Alaska 261 informed air traffic control (ATC) of their control problems. After the flight crew stated their intention to land at LAX, ATC asked whether they wanted to proceed to a lower altitude in preparation for the approach.[7] The captain replied: "I need to get down to about ten, change my configuration, make sure I can control the jet and I'd like to do that out here over the bay if I may."[7]: 8  Later, during the public hearings into the accident, the request by the pilot not to overfly populated areas was mentioned.[20]: 170–171  During this time, the flight crew considered, and rejected, any further attempts to correct the runaway trim. They descended to a lower altitude and started to configure the aircraft for landing at LAX.[7]

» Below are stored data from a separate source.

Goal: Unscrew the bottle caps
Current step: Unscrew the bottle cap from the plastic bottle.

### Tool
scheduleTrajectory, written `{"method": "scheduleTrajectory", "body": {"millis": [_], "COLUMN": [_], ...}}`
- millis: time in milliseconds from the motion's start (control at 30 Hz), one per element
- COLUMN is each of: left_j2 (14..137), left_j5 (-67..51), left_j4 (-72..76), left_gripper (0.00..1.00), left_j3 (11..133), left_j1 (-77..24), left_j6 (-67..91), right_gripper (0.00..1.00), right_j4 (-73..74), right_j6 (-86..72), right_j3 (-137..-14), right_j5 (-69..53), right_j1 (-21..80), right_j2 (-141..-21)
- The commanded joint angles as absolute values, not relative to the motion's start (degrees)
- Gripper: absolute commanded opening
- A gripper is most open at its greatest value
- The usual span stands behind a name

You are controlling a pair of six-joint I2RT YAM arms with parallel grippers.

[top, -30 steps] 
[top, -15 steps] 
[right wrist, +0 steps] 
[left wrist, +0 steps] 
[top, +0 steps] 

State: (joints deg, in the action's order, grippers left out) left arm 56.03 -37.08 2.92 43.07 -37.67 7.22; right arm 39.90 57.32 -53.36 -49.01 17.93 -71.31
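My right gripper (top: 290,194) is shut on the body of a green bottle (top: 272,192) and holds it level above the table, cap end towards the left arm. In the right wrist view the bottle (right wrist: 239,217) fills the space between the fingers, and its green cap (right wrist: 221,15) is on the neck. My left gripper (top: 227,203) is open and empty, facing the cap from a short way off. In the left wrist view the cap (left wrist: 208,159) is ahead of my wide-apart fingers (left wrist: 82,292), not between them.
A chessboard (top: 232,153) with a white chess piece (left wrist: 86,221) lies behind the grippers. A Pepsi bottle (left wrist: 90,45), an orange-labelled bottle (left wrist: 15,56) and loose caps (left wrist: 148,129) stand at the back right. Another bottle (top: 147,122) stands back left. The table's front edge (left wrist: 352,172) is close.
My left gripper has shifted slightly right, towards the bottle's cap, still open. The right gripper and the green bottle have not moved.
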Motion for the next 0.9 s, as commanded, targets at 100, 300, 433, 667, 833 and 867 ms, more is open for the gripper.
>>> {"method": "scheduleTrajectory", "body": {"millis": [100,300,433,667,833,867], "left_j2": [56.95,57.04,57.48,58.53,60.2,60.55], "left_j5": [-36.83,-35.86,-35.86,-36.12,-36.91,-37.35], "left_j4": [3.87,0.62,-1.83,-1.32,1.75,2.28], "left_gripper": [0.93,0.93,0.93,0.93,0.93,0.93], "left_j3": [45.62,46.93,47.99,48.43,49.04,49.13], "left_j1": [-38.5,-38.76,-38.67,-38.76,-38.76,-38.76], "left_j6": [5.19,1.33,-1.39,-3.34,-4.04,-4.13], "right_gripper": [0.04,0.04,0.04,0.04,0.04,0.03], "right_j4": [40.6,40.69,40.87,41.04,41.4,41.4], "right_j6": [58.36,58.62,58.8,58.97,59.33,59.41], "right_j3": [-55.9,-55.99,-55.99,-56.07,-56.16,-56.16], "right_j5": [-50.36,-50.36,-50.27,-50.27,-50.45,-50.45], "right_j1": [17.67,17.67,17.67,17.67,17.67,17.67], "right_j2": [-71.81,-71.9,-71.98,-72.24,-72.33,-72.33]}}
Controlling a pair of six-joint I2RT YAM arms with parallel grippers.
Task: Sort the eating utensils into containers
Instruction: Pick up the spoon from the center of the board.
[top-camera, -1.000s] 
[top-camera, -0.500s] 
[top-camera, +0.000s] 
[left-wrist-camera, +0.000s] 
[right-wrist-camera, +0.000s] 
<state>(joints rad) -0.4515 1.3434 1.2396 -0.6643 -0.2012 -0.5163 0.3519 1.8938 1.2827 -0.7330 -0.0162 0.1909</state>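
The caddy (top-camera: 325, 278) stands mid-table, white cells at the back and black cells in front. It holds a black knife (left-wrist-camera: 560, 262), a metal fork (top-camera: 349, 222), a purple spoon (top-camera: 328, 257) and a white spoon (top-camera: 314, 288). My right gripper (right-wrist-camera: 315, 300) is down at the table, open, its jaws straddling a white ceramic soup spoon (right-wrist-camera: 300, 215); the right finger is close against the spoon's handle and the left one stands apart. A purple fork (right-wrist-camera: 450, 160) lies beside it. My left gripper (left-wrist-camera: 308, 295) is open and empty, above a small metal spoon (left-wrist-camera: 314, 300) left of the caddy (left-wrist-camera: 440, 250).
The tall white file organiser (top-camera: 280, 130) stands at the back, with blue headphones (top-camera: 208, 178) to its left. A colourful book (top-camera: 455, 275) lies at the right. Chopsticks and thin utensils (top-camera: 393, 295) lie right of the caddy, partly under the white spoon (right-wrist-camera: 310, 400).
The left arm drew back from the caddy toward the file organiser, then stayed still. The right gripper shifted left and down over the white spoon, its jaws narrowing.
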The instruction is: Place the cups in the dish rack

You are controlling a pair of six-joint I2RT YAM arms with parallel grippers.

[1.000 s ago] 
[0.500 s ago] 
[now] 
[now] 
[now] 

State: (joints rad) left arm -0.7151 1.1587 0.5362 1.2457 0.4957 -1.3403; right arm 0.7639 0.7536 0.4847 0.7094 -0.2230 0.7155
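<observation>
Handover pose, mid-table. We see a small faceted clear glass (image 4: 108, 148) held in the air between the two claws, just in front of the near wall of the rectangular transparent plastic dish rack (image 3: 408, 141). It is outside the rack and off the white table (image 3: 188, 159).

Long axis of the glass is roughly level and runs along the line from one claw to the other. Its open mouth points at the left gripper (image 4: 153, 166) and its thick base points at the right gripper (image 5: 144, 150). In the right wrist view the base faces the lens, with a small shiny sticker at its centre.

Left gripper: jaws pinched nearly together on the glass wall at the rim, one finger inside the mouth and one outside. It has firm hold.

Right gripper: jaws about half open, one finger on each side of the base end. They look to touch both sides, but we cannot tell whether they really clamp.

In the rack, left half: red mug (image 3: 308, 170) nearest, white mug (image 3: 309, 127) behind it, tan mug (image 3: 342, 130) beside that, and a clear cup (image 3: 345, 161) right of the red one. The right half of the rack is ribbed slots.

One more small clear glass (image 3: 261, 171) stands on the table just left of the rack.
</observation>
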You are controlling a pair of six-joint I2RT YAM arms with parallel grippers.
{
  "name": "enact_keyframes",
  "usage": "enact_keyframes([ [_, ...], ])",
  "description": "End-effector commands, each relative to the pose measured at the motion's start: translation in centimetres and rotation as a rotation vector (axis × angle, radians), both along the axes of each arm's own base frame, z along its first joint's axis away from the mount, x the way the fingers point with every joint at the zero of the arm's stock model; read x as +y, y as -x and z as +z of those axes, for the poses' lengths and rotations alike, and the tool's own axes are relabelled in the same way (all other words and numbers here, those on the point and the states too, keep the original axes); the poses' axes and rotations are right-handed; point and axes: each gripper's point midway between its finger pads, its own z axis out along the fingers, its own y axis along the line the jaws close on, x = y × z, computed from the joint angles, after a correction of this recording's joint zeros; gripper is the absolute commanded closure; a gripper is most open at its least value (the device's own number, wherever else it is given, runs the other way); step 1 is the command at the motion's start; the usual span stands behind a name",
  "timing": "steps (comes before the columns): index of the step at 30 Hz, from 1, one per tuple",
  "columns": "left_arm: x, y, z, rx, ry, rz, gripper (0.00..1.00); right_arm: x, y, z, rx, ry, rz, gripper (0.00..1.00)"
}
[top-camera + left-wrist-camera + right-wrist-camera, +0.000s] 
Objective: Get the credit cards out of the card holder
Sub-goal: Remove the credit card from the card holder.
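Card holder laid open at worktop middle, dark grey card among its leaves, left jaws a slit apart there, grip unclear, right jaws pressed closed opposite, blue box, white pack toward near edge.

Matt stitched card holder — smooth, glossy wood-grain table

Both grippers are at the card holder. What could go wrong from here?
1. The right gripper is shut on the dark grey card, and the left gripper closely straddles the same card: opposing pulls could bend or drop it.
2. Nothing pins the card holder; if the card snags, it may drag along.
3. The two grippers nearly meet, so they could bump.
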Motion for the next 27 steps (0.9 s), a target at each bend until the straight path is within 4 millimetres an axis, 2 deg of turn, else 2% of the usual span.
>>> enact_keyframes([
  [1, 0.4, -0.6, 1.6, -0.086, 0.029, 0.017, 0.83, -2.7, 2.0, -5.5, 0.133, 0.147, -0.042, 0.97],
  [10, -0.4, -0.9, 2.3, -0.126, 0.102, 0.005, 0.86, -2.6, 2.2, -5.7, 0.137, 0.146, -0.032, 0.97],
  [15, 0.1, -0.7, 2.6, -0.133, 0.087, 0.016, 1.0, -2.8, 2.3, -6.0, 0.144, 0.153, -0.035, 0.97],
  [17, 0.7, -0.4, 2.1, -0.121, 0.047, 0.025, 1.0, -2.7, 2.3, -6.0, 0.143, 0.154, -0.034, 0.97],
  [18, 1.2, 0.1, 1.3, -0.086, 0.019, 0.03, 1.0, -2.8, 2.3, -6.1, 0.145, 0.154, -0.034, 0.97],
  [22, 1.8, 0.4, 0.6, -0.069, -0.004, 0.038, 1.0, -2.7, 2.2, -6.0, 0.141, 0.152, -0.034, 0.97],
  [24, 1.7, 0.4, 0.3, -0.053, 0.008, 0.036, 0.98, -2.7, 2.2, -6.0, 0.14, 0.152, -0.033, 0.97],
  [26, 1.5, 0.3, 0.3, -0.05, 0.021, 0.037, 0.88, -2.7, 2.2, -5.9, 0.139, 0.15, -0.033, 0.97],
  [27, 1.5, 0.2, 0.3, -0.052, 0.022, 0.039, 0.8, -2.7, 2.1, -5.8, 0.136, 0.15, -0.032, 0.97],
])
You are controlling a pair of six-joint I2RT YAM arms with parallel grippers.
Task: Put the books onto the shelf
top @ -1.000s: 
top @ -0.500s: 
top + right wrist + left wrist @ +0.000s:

Second dive and crash edit

Video of jackscrew failure sequence
ATC audio before and after the crash

Beginning at 16:19 (00:19 UTC), the CVR recorded the sounds of at least four distinct "thumps", followed 17 seconds later by an "extremely loud noise", as the overstrained jackscrew assembly failed completely and the jackscrew separated from the acme nut holding it in place. As a result, the horizontal stabilizer failed at 17,800 feet (5,400 m)[7]: 6  and the aircraft rapidly pitched over into a dive while rolling to the left.[7]: 9  The crippled plane had been given a block altitude,[21] and several aircraft in the vicinity had been alerted by ATC to maintain visual contact with the stricken jet. These aircraft immediately contacted the controller.[22] One pilot radioed, "That plane has just started to do a big huge plunge." Another reported, "Yes sir, ah, I concur. He is, uh, definitely in a nose down, uh, position, descending quite rapidly."[22] ATC then tried to contact the plane. The crew of a SkyWest airliner reported, "He's, uh, definitely out of control."[22] Although the CVR captured the co-pilot saying "mayday", no radio communications were received from the flight crew during the final event.[7]: 9 [22]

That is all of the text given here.